**TASK DIRECTIONS**
Return an exact copy of the data, starting at its first line and ending at the line that contains "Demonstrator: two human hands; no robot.", minus any pictures.

Start of Block

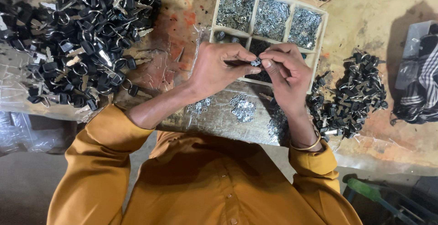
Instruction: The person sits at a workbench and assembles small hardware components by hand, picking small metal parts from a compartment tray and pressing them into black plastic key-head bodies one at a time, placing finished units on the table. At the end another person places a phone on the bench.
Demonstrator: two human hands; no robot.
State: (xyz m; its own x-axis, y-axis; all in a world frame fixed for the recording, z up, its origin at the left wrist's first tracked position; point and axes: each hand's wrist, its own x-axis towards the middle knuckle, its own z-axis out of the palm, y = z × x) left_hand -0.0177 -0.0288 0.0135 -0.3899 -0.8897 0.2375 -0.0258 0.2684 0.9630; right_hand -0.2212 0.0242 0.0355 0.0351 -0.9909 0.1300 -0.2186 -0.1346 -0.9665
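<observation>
The left hand [219, 67] and the right hand [285, 74] are meeting at the centre of the view, just above the near edge of a wooden divided tray [325, 22]. Both hands are pinching narrowly on one small black part [257, 62], thumb and forefinger tips of each hand closing on it from either side, so it is sitting between the two hands. The tray is lying at twelve o'clock from the hands, its three far compartments holding small silvery metal pieces [269, 17] and its near ones holding dark parts. A large heap of black-headed keys on rings [86, 33] is spreading at ten o'clock on the worn counter [365, 10]. A smaller heap of black parts [353, 95] is lying at three o'clock, near the right wrist, which is wearing a thin gold bangle [310, 146]. Loose silvery pieces [242, 107] are lying at six o'clock, just under the hands. A checked cloth [422, 88] is resting at the far right edge. The person is wearing mustard-coloured sleeves [100, 161]
</observation>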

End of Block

**EXERCISE RESPONSE**
Instruction: The person sits at a workbench and assembles small hardware components by hand, picking small metal parts from a compartment tray and pressing them into black plastic key-head bodies one at a time, placing finished units on the table. At the end another person places a phone on the bench.
Demonstrator: two human hands; no robot.

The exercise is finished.